Hansen
FORTUNE — Apple University has always been something of a stealth operation. It was created as a kind of in-house MBA program by Steve Jobs, a self-taught business leader who made no secret of his distaste for conventional MBAs.
“We do want to create our own MBAs,” Jobs once said. “But in our own image.”
The idea was to somehow transfer to future generations of Apple (AAPL) executives the hard lessons he learned when he founded the company, lost the company, and brought it back to life.
He started big.
In 2008, he hired Joel Podolny, the controversial dean of the Yale School of Management, who promptly went into what Adam Lashinsky described in
Inside Apple
as a kind of witness protection program, clamming up to friends and former colleagues alike.
Podolny, in turn, hired Harvard University’s Richard Tedlow, one of the preeminent U.S. business historians. After 23 years at Harvard, Tedlow left in 2011 without so much as a press release to join Apple full time.
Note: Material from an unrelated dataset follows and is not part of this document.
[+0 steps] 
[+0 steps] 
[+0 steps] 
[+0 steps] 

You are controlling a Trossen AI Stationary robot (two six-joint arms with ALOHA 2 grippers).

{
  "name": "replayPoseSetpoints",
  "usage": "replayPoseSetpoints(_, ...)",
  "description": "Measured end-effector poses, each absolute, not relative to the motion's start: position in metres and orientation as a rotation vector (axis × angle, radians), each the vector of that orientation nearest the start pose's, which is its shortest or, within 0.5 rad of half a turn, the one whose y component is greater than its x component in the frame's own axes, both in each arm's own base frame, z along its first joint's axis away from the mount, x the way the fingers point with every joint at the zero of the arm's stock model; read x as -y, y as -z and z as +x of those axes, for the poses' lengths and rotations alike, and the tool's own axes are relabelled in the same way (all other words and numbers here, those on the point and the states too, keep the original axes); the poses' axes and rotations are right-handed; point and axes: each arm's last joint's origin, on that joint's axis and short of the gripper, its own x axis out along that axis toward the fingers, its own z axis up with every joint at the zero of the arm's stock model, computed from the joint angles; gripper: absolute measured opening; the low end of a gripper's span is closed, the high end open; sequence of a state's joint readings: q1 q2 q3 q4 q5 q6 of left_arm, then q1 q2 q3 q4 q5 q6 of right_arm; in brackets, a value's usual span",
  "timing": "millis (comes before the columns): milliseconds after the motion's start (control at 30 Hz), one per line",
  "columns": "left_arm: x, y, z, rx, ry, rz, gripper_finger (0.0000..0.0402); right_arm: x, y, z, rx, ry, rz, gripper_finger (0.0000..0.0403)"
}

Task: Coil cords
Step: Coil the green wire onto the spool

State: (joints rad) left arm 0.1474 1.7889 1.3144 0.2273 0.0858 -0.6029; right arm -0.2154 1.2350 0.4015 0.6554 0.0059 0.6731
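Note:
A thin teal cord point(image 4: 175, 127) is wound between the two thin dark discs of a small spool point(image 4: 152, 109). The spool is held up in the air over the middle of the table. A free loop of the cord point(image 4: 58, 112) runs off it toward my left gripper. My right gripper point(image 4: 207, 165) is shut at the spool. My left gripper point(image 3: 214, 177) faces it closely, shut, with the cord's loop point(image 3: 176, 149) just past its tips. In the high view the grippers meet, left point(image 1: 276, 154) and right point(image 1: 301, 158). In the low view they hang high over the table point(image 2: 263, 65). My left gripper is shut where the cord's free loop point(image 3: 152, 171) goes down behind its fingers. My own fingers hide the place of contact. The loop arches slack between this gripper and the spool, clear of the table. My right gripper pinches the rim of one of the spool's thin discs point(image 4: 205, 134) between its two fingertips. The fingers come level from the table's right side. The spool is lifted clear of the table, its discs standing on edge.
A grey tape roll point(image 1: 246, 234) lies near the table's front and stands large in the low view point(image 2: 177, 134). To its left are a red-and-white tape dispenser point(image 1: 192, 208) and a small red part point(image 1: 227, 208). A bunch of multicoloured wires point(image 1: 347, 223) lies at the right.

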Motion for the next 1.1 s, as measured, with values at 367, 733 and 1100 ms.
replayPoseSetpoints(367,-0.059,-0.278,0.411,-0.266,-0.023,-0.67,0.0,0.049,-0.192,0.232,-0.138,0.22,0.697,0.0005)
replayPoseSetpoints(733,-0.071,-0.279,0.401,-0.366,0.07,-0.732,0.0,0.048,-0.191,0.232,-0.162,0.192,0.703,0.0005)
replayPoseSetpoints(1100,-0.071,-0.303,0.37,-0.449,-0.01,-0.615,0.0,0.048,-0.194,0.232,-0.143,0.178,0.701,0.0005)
Now comes word that the company has lured another prominent academic to One Infinite Loop.
According to a profile published three weeks ago in the weekend edition of
Verdens Gang
, Norway’s second largest newspaper, the company has hired Morten T. Hansen, a rising star at UC Berkeley’s School of Information and the co-author with Jim Collins of the 2011 bestseller
Great by Choice
.
According to Kjetil Lyche, the New York-based Norwegian journalist who wrote the VG piece, Hansen was approached by Podolny in 2009, and because Jobs was too sick to meet, he had a face-to-face with Tim Cook and Jony Ive. They offered him a full-time job, but he turned them down; he and Collins had been working on Great by Choice for seven years and they still weren’t finished.
He was more receptive when Apple approached him again before last Christmas. He was hired without an interview and started on Jan. 28, having negotiated an arrangement where he gets to stay at Berkeley to teach one course a semester.
Hansen won’t talk about what he does at Apple, beyond saying that he gives seminars and advice, but he did tell Lyche a little about what he found when he got to Cupertino.
“Believe me, there are many talented people there,” he says. “It’s not like it was just Steve Jobs who ran the company.”
But he adds, Apple is primarily an engineering company, and an engineering background doesn’t automatically qualify you for managing a multibillion dollar enterprise.
He estimates that of the company’s 70,000 employees, 800 are currently in leadership positions or are potential future leaders.
He’s working now with an elite group that he describes as “the best there is” at Apple.
We requested an interview, but haven’t heard back.